Amazon S3 Multipart Uploads with Python | Tutorial

Amazon S3 multipart uploads let us upload a larger file to S3 in smaller, more manageable chunks. Individual pieces are then stitched together by S3 after we signal that all parts have been uploaded. The individual part uploads can even be done in parallel. If a single part upload fails, it can be restarted again and we can save on bandwidth. Alternately, if you are running a Flask server you can accept a Flask upload file there as well.

We’re going to cover uploading a large file to AWS using the official python library.

To interact with AWS in python, we will need the boto3 package. Install the package via pip as follows

pip install boto3

Boto3 can read the credentials straight from the aws-cli config file. As long as we have a ‘default’ profile configured, we can use all functions in boto3 without any special authorization.

Run aws configure in a terminal and add a default profile with a new IAM user with an access key and secret. Make sure that that user has full permissions on S3.

There are 3 steps for Amazon S3 Multipart Uploads,

  1. Creating the upload using create_multipart_upload: This informs aws that we are starting a new multipart upload and returns a unique UploadId that we will use in subsequent calls to refer to this batch.
  2. Uploading each part using MultipartUploadPart: Individual file pieces are uploaded using this. Each uploaded part will generate a unique ETag that will be required to be passed in the final request. Each part needs to be given a sequence number by us, which is the order in which the final file will be assembled.
  3. Completing the upload using complete_multipart_upload: This signals AWS S3 that all the parts of a multipart upload are complete and it can begin stitching the file together.

First, We need to start a new multipart upload:

multipart_upload = s3Client.create_multipart_upload(
    ACL='public-read',
    Bucket='multipart-using-boto',
    ContentType='video/mp4',
    Key='movie.mp4',
)

Then, we will need to read the file we’re uploading in chunks of manageable size. For this, we will open the file in ‘rb’ mode where the ‘b’ stands for binary. We don’t want to interpret the file data as text, we need to keep it as binary data to allow for non-text files.

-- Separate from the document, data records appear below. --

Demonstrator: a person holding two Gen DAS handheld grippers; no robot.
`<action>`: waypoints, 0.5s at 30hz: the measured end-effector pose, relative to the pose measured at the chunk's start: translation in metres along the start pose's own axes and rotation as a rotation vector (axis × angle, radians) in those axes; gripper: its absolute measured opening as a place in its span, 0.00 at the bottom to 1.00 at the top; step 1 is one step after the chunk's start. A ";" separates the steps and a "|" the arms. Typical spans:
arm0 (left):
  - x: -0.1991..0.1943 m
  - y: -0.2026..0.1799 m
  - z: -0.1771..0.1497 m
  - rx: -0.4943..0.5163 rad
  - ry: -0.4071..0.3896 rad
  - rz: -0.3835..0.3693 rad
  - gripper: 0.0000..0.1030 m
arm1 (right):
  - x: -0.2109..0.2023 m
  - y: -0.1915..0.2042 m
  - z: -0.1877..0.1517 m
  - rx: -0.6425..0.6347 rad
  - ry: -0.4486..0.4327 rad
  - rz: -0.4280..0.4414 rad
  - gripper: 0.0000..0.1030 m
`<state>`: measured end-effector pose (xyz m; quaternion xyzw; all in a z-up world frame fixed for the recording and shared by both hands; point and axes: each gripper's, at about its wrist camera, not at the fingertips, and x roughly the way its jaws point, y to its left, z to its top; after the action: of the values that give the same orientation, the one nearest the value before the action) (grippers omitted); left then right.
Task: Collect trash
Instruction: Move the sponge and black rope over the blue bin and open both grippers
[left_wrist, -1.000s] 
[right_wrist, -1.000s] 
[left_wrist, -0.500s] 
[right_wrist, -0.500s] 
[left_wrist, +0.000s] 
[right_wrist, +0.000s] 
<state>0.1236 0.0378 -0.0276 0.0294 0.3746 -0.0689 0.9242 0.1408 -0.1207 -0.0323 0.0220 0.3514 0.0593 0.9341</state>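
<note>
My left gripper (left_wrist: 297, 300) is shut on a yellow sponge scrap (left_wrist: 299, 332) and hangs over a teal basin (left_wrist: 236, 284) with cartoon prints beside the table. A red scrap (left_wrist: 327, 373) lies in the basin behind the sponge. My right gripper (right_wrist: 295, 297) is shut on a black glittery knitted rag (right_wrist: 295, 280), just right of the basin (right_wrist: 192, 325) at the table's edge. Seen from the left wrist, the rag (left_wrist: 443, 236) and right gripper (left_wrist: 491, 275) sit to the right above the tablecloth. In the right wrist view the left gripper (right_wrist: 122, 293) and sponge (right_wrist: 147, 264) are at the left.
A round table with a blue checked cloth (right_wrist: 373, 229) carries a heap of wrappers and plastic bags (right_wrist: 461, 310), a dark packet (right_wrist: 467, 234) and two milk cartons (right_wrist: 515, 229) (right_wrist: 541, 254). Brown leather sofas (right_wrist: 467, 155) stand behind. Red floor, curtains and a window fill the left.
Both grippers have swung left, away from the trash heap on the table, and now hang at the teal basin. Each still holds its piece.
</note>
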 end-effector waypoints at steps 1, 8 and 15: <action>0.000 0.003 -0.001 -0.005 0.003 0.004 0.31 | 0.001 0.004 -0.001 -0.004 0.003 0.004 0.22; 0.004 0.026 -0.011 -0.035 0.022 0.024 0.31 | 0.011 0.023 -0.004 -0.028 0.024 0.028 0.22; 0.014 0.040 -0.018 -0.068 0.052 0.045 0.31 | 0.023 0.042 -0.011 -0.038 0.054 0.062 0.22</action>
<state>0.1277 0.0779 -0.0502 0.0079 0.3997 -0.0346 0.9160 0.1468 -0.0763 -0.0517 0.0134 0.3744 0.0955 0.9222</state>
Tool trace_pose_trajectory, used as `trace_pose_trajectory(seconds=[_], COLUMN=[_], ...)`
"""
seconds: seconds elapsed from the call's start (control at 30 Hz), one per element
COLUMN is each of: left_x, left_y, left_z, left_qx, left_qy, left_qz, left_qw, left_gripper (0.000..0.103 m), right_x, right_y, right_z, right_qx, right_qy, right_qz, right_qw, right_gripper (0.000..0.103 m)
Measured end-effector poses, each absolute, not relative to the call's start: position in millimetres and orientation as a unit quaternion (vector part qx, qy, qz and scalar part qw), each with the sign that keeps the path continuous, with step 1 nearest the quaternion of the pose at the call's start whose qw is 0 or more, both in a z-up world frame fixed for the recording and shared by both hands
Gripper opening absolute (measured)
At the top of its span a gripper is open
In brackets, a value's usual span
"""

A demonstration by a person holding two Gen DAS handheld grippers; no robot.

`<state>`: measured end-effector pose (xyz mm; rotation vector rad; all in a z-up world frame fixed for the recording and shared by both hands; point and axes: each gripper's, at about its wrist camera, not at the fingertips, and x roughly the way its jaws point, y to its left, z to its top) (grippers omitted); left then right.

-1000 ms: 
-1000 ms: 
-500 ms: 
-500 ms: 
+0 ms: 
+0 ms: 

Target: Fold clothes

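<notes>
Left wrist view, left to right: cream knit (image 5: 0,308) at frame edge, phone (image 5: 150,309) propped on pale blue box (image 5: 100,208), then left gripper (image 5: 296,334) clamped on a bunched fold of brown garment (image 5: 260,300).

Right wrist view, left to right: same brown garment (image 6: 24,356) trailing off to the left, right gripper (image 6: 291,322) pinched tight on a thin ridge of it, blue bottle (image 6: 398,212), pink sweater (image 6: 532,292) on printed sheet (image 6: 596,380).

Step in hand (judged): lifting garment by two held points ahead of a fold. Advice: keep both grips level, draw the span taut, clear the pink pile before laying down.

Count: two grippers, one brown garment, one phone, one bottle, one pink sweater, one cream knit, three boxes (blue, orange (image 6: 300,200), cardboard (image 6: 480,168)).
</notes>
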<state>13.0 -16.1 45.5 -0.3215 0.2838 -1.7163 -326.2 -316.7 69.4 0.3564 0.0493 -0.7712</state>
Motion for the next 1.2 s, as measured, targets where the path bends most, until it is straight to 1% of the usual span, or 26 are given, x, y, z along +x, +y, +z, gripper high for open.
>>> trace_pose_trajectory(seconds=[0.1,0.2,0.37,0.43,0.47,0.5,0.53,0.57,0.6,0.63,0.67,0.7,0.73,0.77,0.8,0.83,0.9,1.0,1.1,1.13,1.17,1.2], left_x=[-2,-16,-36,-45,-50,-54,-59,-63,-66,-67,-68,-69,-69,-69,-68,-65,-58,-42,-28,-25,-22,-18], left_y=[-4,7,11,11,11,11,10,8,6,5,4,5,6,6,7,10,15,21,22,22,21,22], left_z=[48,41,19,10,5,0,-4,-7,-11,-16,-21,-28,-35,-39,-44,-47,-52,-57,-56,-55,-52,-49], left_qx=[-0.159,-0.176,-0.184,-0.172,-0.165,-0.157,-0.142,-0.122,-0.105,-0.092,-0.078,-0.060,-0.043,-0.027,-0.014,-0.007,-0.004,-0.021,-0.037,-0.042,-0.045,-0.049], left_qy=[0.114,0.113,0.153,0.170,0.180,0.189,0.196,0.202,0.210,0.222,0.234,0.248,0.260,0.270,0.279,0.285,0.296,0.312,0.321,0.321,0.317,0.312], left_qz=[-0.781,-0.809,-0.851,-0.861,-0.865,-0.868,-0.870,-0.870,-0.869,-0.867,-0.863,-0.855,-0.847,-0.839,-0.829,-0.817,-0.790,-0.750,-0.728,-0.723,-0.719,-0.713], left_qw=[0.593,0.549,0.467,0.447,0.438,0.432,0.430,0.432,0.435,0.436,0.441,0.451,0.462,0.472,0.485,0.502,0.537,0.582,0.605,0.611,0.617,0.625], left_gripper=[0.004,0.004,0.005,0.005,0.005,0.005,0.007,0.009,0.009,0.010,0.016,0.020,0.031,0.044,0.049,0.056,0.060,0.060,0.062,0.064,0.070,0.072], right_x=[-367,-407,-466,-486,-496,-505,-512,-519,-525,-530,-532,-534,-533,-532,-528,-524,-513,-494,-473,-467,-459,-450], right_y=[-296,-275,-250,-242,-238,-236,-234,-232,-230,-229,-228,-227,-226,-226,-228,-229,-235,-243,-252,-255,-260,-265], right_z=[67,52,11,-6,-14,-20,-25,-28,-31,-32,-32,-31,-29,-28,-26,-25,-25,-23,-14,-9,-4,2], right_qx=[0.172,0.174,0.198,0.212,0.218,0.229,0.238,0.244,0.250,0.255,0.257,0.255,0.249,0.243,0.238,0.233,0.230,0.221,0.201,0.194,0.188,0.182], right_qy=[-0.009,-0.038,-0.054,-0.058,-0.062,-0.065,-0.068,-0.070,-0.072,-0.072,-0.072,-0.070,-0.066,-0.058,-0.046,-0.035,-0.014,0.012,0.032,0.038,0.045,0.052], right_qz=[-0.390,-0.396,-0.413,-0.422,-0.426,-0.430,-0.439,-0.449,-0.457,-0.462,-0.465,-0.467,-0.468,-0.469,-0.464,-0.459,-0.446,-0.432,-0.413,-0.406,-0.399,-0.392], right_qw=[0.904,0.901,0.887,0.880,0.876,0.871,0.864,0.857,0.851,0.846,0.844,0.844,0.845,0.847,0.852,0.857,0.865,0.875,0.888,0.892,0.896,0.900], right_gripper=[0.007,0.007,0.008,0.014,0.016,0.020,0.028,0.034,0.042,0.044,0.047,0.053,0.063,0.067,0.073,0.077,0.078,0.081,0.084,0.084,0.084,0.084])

with open('movie.mp4', 'rb') as f:
    while True:
        piece = f.read(10000000) # roughly 10 mb parts
        if piece == b'':
            break

Then for each part, we will upload it and keep a record of its Etag

uploadPart = s3.MultipartUploadPart(
    'multipart-using-boto', 'movie.mp4', multipart_upload['UploadId'], part_number
)
uploadPartResponse = uploadPart.upload(
    Body=piece,
)
parts.append({
    'PartNumber': part_number,
    'ETag': uploadPartResponse['ETag']
})

We will complete the upload with all the Etags and Sequence numbers

completeResult = s3Client.complete_multipart_upload(
    Bucket='multipart-using-boto',
    Key='movie.mp4',
    MultipartUpload={
        'Parts': parts
    },
    UploadId=multipart_upload['UploadId'],
)

Your file should now be visible on the s3 console. In this example, we have read the file in parts of about 10 MB each and uploaded each part sequentially. But we can also upload all parts in parallel and even re-upload any failed parts again. The advantages of uploading in such a multipart fashion are :

Significant speedup: Possibility of parallel uploads depending on resources available on the server.
Fault tolerance: Individual pieces can be re-uploaded with low bandwidth overhead.
Lower Memory Footprint: Large files don’t need to be present in server memory all at once. This can really help with very large files which can cause the server to run out of ram.

Amazon S3 multipart uploads have more utility functions like list_multipart_uploads and abort_multipart_upload are available that can help you manage the lifecycle of the multipart upload even in a stateless environment.